ML/AI: Probability and statistics for ML-1. Basics

These are excerpts from a 300-level course that I taught for a Math department from the excellent book “A First Course in Probability” by Sheldon Ross. Hopefully they will provide you with all that you need for Physics 715 and to understand applications in machine learning.

Consider a sample space $S$ comprised of events or objects, and subsets $E$ and $F$ such that $E\subset S, \, F\subset S$ .

Example
Consider three coin tosses, all independent. What is the sample space $S$ of outcomes?
To solve this you must generate all possible outcomes, by simply dreaming them up from experience,

$S=\{ (hhh),(hht),(hth),(thh),(htt),(tht),(tth),(ttt)\}$

or by using a {\bf cominatorial} counting or generating function

$G(h,t)=\Big(h+t\Big)^3=hhh+hht+hth+thh+htt+tth+tht+ttt$

We define the union of two subsets $E$ and $F$ of $S$ to be the collection of elements of $S$ that are either in $E$ , or in $F$ , or in both $E$ and $F$ , and denote the union as $E\bigcup F$ . The collection of events both in $E$ and $F$ we call the intersection and denote this one of two ways;

$E\bigcap F\equiv EF$

The collection of events in $S$ but not in $E$ we call the complement of $E$ and denote it as $E^c$ .

Then we have two extremely useful and important statements

$S=E\bigcup E^c, \qquad F=EF\bigcup E^c F$

both of which you can prove with Venn diagrams.

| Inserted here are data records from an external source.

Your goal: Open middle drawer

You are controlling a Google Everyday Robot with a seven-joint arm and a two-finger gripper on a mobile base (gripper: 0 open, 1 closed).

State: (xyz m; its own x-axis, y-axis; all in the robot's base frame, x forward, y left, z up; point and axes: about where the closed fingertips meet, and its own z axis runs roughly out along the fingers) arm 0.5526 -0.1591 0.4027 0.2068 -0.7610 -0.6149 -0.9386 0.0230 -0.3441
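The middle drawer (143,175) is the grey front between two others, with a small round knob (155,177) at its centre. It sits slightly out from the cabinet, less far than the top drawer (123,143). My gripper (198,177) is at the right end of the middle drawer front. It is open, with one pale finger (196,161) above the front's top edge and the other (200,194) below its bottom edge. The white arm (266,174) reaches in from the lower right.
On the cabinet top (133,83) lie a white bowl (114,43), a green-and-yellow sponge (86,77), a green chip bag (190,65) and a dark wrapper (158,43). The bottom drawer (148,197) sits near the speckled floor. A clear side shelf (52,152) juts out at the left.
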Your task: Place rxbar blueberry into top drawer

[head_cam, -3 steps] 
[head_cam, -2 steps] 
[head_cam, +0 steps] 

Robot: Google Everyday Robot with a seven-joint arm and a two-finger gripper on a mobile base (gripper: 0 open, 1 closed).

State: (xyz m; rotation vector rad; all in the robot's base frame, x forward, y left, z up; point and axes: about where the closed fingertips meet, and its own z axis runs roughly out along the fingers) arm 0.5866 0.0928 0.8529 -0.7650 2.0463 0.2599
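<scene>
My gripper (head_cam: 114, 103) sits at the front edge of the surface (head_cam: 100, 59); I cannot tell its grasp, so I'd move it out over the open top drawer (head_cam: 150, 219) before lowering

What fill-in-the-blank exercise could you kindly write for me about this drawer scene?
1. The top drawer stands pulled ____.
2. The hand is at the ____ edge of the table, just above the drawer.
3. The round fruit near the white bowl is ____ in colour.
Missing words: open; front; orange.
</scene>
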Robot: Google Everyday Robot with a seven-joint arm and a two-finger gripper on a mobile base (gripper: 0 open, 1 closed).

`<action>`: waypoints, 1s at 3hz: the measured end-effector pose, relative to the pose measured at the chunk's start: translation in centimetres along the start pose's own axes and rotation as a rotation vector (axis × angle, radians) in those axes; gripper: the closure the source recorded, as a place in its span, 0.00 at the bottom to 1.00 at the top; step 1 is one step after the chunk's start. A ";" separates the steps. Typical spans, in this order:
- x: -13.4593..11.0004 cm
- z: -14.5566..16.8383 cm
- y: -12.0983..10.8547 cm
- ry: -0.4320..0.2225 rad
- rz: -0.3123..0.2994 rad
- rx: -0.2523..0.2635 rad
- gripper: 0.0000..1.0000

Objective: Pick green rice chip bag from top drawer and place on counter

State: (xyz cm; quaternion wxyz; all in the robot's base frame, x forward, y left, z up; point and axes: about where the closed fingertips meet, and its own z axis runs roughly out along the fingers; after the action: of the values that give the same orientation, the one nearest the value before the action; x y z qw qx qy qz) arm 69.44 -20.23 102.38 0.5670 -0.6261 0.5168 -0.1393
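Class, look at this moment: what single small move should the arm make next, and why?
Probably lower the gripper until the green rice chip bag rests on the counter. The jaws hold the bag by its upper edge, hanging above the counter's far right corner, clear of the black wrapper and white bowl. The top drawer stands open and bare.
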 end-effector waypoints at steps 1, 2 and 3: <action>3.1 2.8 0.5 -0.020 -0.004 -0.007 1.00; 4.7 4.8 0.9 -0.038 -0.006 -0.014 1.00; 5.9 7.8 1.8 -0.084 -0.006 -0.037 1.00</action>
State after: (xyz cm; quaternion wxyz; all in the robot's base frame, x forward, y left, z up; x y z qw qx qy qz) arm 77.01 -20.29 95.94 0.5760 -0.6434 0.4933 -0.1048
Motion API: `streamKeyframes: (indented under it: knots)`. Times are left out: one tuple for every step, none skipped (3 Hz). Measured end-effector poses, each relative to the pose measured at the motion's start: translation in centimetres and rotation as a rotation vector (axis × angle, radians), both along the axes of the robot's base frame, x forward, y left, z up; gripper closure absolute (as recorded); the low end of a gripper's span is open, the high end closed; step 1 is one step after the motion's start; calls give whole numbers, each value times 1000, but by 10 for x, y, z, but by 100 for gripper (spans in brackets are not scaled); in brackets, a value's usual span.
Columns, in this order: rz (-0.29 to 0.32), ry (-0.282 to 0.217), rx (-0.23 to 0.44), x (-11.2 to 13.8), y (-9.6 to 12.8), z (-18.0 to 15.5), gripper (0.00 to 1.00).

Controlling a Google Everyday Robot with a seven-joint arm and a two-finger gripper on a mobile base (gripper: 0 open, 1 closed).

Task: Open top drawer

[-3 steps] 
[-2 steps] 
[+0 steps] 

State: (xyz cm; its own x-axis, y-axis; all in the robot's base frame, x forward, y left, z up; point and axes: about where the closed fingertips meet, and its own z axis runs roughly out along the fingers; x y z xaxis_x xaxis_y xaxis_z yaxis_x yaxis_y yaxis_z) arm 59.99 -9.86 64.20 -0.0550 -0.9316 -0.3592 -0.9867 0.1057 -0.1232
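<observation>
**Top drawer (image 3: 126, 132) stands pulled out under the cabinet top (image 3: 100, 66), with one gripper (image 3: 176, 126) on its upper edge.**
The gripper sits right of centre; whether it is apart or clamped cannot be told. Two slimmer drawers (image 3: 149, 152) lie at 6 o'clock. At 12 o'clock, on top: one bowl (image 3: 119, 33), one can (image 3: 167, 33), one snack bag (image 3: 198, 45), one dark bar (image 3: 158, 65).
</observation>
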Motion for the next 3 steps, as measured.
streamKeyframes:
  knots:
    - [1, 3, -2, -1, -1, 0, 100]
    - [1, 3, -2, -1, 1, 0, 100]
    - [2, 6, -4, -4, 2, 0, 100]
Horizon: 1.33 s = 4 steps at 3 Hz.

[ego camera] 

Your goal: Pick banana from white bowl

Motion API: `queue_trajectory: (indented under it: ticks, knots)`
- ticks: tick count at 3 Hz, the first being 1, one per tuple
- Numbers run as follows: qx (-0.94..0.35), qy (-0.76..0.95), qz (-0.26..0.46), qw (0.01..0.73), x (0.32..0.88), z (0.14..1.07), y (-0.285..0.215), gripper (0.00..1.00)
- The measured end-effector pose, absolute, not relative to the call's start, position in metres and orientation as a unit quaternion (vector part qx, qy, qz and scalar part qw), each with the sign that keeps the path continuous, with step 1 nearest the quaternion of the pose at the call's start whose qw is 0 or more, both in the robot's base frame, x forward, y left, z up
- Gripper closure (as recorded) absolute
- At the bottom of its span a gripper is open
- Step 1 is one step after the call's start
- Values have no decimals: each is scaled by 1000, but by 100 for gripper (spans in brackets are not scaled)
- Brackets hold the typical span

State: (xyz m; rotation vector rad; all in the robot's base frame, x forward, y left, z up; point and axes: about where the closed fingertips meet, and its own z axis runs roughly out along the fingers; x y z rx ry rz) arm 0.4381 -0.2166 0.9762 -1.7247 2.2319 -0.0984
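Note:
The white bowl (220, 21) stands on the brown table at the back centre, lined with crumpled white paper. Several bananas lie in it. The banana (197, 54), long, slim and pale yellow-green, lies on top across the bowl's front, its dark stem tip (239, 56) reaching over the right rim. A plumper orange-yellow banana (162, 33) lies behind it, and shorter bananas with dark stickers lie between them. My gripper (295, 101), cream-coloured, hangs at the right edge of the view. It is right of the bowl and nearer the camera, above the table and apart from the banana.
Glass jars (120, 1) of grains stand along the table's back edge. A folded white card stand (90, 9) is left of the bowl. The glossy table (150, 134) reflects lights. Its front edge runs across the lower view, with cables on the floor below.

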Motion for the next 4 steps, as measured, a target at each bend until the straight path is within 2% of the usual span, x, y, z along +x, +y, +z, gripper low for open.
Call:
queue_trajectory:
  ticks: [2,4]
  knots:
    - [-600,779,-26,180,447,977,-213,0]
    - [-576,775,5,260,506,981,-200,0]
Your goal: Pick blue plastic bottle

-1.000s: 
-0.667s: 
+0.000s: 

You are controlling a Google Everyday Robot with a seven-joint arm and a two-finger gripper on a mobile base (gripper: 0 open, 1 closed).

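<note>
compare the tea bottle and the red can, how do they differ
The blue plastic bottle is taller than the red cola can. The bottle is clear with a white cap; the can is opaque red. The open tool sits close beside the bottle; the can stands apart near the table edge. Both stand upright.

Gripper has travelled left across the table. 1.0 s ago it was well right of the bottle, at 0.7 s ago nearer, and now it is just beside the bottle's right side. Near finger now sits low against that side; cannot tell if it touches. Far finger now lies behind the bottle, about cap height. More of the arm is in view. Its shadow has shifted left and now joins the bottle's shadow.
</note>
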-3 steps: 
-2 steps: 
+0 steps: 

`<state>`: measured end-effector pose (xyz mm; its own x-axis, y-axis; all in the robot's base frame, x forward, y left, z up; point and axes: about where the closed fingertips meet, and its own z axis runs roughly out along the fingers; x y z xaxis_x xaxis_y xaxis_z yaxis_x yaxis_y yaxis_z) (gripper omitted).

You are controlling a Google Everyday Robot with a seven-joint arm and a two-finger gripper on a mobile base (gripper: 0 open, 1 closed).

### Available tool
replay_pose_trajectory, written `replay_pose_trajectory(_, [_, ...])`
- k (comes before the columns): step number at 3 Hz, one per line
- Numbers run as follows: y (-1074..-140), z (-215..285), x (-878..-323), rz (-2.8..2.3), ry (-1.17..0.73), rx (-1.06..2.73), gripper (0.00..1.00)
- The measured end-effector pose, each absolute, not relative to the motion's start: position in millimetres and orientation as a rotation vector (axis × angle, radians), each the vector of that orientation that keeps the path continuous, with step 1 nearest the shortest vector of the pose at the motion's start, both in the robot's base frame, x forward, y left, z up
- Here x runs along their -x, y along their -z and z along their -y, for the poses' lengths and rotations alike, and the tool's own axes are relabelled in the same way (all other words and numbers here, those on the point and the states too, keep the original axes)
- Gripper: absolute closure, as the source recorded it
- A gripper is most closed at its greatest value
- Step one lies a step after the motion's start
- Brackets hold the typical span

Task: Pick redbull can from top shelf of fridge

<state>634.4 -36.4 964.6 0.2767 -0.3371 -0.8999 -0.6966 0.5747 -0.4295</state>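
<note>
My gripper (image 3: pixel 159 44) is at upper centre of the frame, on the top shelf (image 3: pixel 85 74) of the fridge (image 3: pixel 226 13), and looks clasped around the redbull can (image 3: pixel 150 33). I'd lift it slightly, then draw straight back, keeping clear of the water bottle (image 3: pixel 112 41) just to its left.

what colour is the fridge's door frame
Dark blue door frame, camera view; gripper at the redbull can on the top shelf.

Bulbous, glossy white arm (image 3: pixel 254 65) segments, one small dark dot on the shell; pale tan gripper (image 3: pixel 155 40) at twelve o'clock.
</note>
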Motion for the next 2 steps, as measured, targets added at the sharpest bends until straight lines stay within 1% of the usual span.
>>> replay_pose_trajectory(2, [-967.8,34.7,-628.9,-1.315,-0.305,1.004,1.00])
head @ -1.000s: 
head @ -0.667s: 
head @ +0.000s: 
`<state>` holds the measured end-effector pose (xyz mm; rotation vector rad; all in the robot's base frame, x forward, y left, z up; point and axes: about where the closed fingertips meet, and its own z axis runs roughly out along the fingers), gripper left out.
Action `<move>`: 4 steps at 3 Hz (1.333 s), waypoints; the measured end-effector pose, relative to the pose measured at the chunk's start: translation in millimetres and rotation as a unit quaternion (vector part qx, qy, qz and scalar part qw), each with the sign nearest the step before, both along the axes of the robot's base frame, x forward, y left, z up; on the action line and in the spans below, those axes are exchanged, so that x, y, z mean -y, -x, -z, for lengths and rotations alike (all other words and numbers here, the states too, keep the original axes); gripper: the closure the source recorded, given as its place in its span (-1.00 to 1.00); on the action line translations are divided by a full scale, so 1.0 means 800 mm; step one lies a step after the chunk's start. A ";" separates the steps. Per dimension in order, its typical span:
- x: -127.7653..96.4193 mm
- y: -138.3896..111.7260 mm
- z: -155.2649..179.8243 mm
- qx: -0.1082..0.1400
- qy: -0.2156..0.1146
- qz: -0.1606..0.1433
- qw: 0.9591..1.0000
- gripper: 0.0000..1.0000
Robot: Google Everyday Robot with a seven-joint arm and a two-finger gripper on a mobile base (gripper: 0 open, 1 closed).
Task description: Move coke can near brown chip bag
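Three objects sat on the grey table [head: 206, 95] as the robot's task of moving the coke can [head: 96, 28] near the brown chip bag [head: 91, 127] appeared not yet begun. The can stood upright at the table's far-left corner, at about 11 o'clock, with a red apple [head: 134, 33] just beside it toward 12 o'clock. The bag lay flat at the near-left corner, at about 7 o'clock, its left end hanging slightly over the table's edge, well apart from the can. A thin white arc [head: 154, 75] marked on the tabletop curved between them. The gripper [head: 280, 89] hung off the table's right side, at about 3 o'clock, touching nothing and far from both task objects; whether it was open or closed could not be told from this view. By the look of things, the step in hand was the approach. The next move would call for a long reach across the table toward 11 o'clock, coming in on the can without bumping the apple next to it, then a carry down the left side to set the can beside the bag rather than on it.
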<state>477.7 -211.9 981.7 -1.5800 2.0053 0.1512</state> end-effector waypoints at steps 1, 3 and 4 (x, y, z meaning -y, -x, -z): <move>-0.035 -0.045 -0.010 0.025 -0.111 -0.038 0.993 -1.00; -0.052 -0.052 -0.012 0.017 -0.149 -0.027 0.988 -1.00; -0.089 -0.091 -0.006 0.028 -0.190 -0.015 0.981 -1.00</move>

Notice that $EF$ and $E^cF$ are mutually exclusive sets; they have an empty intersection

$EF\bigcap E^cF=\emptyset$

Unions and intersections can be shown via Venn diagrams to satisfy basic properties of algebraic binary operations, such as associativity, commutativity and distribution property

$(E\bigcup F)\bigcup G=E\bigcup(F\bigcup G), \qquad E\bigcup F=F\bigcup E$

$(E\bigcup F)G=EG\bigcup FG$

$EF=FE, \qquad E(FG)=(EF)G$

(it would be a good exercise to draw Venn diagrams illustrating these points).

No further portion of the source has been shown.